In the event you are suffering from a severely compromised immune system, you may want to exercise in your home instead of visiting a public gym. But remember that exercise will ultimately help to boost your immune system, so it’s very important to continue with your program, even if you suffer from chronic illness.
Exercise Is More Effective Than Potent Medicines
The take-home message here is that one of the best forms of exercise to protect your heart is short bursts of exertion, followed by periods of rest. By exercising in this way, you recreate exactly what your body needs for optimum health. Heart attacks, for example, don’t happen because your heart lacks endurance. They happen during times of stress, when your heart needs more energy and pumping capacity, but doesn’t have it. So rather than stressing your heart with excessively long periods of cardio, give interval training a try.

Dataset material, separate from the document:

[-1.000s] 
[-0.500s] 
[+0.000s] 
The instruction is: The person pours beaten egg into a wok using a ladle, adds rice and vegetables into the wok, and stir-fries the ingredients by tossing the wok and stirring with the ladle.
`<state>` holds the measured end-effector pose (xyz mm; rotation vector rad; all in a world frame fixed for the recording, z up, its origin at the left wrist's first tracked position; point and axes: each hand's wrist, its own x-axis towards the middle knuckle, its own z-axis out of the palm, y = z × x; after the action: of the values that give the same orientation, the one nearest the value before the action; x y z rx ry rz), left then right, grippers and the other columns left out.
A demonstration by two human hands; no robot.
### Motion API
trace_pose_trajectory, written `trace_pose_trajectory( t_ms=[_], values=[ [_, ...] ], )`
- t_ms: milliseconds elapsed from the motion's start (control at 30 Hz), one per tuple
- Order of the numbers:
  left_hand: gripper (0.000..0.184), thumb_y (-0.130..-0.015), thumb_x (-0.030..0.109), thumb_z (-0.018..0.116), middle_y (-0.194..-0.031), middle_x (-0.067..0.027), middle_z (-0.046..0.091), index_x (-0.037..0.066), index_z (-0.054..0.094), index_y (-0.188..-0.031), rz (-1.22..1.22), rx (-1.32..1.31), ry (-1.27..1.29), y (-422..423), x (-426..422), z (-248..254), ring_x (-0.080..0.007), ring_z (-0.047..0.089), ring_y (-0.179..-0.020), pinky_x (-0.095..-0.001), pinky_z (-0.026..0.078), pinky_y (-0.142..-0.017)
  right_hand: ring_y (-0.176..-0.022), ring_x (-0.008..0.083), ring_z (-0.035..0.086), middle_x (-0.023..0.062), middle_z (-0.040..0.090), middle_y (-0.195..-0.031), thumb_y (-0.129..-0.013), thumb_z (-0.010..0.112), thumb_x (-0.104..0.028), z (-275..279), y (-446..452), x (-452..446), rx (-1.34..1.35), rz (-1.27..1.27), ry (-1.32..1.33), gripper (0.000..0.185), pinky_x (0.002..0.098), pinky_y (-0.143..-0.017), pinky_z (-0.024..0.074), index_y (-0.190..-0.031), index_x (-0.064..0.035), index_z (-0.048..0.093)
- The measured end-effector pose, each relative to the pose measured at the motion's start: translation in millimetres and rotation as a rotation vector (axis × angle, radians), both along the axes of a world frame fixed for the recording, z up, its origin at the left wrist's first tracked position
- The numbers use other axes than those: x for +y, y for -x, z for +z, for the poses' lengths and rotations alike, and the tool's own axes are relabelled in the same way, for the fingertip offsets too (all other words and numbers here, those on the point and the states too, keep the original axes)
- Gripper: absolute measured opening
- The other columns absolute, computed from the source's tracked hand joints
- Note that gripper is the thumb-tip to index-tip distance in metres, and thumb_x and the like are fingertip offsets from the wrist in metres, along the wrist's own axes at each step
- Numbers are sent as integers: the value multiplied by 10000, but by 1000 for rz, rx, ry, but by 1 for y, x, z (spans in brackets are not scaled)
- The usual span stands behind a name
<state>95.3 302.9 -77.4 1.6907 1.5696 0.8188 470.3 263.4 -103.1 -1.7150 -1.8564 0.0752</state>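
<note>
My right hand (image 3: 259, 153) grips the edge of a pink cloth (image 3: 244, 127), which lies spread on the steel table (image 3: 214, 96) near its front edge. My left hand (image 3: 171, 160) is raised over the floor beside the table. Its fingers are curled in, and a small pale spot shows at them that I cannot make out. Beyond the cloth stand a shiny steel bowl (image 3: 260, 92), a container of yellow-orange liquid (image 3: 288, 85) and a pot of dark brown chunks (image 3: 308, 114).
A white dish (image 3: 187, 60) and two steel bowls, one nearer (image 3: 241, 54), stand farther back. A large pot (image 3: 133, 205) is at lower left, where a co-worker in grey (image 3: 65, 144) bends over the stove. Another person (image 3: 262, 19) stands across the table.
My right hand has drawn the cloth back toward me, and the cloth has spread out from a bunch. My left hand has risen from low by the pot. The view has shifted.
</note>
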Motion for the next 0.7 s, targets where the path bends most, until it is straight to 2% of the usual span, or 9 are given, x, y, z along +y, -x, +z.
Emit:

During any type of exercise, as long as you listen to your body, you shouldn’t run into the problem of exerting yourself excessively. And, with interval training, even if you are out of shape you simply will be unable to train very hard, as lactic acid will quickly build up in your muscles and prevent you from stressing your heart too much.
Most importantly, the featured review is a powerful message to anyone considering taking a medication to address risk factors and lower your risk of heart disease. There’s simply no evidence suggesting that statins or beta blockers are any more effective than exercise, which means you can forgo all the side effects and exorbitant expense associated with such drugs.
Remember what these Harvard and Stanford University researchers concluded after reviewing 305 studies comparing exercise versus drug treatment: “[E]xercise interventions should… be considered as a viable alternative to, or, alongside, drug therapy.”What could possibly be more empowering than that?